[What you are asked to do] Working from the top of the listing below, retype each line through the line containing "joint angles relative", both included, with no pictures.

── Supplied information

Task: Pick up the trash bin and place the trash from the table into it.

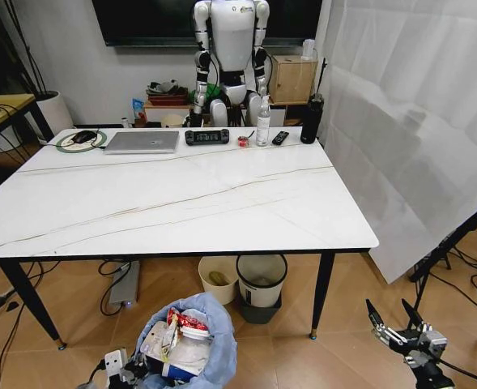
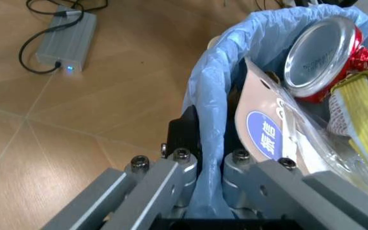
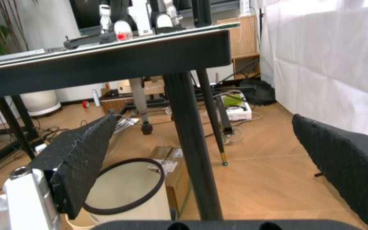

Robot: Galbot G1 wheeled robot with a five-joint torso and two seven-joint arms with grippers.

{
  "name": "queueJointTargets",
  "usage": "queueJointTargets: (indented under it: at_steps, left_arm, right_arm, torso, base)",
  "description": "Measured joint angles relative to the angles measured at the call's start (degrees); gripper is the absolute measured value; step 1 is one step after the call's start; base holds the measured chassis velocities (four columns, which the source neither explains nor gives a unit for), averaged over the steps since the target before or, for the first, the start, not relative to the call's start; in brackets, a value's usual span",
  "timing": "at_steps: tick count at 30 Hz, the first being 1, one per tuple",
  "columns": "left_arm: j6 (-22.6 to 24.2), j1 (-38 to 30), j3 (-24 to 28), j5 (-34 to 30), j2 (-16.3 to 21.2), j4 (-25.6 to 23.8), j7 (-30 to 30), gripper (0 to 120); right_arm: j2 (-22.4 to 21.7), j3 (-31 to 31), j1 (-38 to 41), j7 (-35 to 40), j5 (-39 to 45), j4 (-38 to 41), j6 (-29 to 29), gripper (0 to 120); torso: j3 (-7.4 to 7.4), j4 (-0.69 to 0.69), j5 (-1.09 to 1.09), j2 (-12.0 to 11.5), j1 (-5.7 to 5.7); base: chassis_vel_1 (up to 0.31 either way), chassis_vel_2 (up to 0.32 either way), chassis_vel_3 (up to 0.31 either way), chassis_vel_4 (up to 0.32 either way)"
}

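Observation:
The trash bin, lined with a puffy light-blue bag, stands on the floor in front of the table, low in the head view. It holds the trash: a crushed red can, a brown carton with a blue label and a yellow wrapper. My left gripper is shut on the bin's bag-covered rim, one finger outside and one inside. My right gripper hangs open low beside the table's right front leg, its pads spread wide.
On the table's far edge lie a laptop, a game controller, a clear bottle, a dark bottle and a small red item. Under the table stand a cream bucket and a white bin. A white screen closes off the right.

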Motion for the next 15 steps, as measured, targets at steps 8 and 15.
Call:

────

[Response to this task]
Task: Pick up the trash bin and place the trash from the table into it.


Robot: Galbot G1 wheeled robot with a five-joint torso and two seven-joint arms with grippers.

{
  "name": "queueJointTargets",
  "usage": "queueJointTargets: (indented under it: at_steps, left_arm, right_arm, torso, base)",
  "description": "Measured joint angles relative to the angles measured at the call's start (degrees); gripper is the absolute measured value; step 1 is one step after the call's start; base holds the measured chassis velocities (four columns, which the source neither explains nor gives a unit for), averaged over the steps since the target before or, for the first, the start, not relative to the call's start; in brackets, a value's usual span",

The output above is complete.